Pour moi, les véritables temps forts de la cérémonie de remise des prix de cette année étaient le Minotaure de Zvyagintsev et Patrie de Pawlikowski. Mais L'Aventure Rêvée de Valeska Grisebach pourrait maintenant trouver un nombre croissant de fans.
Questions Fréquemment Posées
Voici une liste de FAQ abordant la controverse autour de la victoire de Cristian Mungiu à la Palme d'Or à Cannes cette année, couvrant des questions de niveau débutant à avancé
Questions de Niveau Débutant
1 Qu'est-ce que la Palme d'Or
C'est le prix suprême du Festival de Cannes, décerné au meilleur film en compétition. Considérez-le comme les Oscars des films d'art internationaux, mais bien plus prestigieux.
2 Qui est Cristian Mungiu
C'est un réalisateur roumain célèbre pour ses drames réalistes et percutants. Il a déjà remporté la Palme d'Or en 2007 pour 4 Mois, 3 Semaines et 2 Jours.
3 Pourquoi les gens pensent-ils qu'il s'est trompé cette année
De nombreux critiques et spectateurs ont estimé que son nouveau film était juste correct ou moyen comparé à d'autres films plus excitants ou novateurs en compétition. Ils s'attendaient à ce que le jury choisisse un film plus audacieux ou innovant.
4 De quoi parle son film
Sans trop en dévoiler, c'est un drame lent sur un dilemme moral dans une petite communauté. C'est du Mungiu classique – réaliste, tendu et riche en dialogues – mais pas son travail le plus fort.

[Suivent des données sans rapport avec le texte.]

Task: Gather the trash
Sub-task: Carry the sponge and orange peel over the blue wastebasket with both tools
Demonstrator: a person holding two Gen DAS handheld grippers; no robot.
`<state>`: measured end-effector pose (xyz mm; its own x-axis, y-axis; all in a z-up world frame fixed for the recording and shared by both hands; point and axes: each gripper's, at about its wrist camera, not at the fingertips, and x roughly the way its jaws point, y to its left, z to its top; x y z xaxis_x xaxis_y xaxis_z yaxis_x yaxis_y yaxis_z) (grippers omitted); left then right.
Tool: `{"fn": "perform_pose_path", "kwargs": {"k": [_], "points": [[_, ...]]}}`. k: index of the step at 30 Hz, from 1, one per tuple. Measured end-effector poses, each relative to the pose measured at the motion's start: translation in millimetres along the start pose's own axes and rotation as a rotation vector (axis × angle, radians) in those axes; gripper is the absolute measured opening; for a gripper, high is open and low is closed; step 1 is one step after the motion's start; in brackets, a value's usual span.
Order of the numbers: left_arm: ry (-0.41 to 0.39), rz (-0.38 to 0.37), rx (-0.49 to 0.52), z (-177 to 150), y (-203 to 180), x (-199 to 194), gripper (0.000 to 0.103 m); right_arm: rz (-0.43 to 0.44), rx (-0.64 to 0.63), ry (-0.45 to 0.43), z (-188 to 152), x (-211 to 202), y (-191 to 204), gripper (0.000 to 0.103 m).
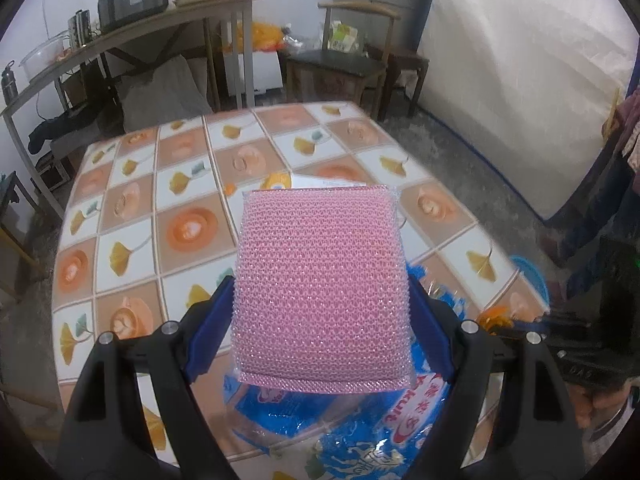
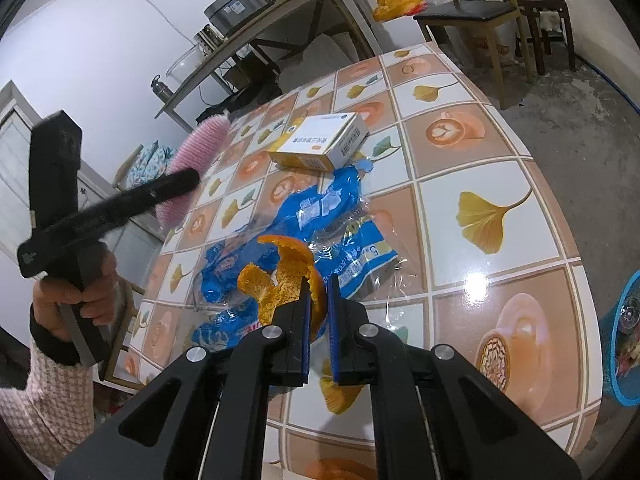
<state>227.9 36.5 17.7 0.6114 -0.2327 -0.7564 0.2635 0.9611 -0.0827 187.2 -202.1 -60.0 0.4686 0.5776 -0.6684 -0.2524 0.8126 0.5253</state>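
My left gripper [image 1: 320, 280] is shut on a pink mesh sponge [image 1: 320, 288] in a clear wrapper, its blue pads pressing both sides. The sponge hangs above the table; from the right wrist it shows as a pink slab [image 2: 196, 148] at the left. My right gripper [image 2: 319, 292] is shut on a curled orange peel [image 2: 280, 276], held just over the table. Under both lies a crumpled blue plastic wrapper [image 2: 320, 216] [image 1: 340, 432]. A white and yellow box [image 2: 320, 140] rests beyond it, mostly hidden behind the sponge in the left wrist view.
The round table [image 2: 500, 152] has a glossy tile-pattern cloth. A blue basket [image 2: 624, 340] [image 1: 532, 276] stands on the floor by its right edge. A person's hand [image 2: 80, 296] grips the left tool. A chair [image 1: 340, 64] and a cluttered side table [image 1: 140, 32] stand behind.
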Motion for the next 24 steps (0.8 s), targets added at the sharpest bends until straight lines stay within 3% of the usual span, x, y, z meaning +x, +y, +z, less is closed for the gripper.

Questions de Niveau Intermédiaire
5 Quels étaient les autres concurrents solides que les gens pensaient devoir gagner
La plupart des critiques misaient sur des films comme... Ces films avaient plus de buzz, d'éclat visuel ou d'impact émotionnel.
6 Le film est-il vraiment moyen ou est-ce une réaction excessive
Ce n'est pas un mauvais film – il est bien fait et a une performance centrale solide. Mais pour un vainqueur de la Palme, la barre est extrêmement haute. Comparé à son propre 4 Mois, 3 Semaines et 2 Jours, c'est un net recul en termes de tension et d'originalité.
7 Le jury avait-il une raison de le choisir
Le président du jury a peut-être favorisé le style de Mungiu – lent, sérieux et socialement conscient. Parfois, les jurys choisissent une option sûre ou respectueuse plutôt qu'une plus risquée, ce qui peut sembler décevant.